__Your task__: A verbatim copy of the whole listing is what is needed.

__Exercise data__:
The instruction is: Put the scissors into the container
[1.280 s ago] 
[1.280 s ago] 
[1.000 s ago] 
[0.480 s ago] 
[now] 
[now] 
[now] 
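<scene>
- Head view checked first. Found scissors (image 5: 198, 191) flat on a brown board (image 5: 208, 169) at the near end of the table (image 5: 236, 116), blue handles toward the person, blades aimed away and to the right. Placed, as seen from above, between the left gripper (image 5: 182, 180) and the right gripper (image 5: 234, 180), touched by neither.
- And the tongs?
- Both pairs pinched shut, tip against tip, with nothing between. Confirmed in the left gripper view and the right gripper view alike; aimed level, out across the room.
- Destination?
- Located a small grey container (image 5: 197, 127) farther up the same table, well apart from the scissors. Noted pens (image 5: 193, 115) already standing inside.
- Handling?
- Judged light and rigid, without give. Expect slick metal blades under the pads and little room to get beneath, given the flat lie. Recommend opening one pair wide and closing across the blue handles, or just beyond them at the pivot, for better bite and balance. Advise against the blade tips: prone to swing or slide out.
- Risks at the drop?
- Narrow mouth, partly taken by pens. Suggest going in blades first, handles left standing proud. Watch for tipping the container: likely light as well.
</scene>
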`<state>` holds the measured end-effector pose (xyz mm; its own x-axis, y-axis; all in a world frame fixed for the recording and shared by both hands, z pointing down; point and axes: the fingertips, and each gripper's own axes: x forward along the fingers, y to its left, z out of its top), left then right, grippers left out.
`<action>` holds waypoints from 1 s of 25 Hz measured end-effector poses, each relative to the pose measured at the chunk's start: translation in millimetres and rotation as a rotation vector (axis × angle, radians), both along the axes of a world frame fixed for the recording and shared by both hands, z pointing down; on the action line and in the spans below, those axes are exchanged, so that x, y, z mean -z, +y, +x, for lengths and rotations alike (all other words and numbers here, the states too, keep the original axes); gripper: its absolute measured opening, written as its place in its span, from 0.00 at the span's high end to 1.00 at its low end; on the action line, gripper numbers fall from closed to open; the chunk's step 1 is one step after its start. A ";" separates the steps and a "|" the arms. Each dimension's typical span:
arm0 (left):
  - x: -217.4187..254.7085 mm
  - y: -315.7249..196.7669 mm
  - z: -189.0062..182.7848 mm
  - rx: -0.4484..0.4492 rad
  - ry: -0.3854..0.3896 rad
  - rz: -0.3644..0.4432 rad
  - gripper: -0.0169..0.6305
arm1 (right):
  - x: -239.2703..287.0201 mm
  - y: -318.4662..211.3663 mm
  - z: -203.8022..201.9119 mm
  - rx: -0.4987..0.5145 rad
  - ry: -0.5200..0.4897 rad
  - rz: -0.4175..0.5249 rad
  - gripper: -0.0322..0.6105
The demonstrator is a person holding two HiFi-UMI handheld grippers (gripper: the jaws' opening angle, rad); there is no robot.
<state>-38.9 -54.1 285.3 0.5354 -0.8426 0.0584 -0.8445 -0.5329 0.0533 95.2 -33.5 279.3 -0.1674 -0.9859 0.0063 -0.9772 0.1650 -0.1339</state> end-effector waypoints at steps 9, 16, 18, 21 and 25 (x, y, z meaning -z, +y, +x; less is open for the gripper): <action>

__Result__:
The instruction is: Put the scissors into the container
[1.280 s ago] 
[1.280 s ago] 
[1.000 s ago] 
[0.480 s ago] 
[now] 
[now] 
[now] 
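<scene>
- Head view checked first. Found scissors (image 5: 198, 191) flat on a brown board (image 5: 208, 169) at the near end of the table (image 5: 236, 116), blue handles toward the person, blades aimed away and to the right. Placed, as seen from above, between the left gripper (image 5: 182, 180) and the right gripper (image 5: 234, 180), touched by neither.
- And the tongs?
- Both pairs pinched shut, tip against tip, with nothing between. Confirmed in the left gripper view and the right gripper view alike; aimed level, out across the room.
- Destination?
- Located a small grey container (image 5: 197, 127) farther up the same table, well apart from the scissors. Noted pens (image 5: 193, 115) already standing inside.
- Handling?
- Judged light and rigid, without give. Expect slick metal blades under the pads and little room to get beneath, given the flat lie. Recommend opening one pair wide and closing across the blue handles, or just beyond them at the pivot, for better bite and balance. Advise against the blade tips: prone to swing or slide out.
- Risks at the drop?
- Narrow mouth, partly taken by pens. Suggest going in blades first, handles left standing proud. Watch for tipping the container: likely light as well.
</scene>
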`<state>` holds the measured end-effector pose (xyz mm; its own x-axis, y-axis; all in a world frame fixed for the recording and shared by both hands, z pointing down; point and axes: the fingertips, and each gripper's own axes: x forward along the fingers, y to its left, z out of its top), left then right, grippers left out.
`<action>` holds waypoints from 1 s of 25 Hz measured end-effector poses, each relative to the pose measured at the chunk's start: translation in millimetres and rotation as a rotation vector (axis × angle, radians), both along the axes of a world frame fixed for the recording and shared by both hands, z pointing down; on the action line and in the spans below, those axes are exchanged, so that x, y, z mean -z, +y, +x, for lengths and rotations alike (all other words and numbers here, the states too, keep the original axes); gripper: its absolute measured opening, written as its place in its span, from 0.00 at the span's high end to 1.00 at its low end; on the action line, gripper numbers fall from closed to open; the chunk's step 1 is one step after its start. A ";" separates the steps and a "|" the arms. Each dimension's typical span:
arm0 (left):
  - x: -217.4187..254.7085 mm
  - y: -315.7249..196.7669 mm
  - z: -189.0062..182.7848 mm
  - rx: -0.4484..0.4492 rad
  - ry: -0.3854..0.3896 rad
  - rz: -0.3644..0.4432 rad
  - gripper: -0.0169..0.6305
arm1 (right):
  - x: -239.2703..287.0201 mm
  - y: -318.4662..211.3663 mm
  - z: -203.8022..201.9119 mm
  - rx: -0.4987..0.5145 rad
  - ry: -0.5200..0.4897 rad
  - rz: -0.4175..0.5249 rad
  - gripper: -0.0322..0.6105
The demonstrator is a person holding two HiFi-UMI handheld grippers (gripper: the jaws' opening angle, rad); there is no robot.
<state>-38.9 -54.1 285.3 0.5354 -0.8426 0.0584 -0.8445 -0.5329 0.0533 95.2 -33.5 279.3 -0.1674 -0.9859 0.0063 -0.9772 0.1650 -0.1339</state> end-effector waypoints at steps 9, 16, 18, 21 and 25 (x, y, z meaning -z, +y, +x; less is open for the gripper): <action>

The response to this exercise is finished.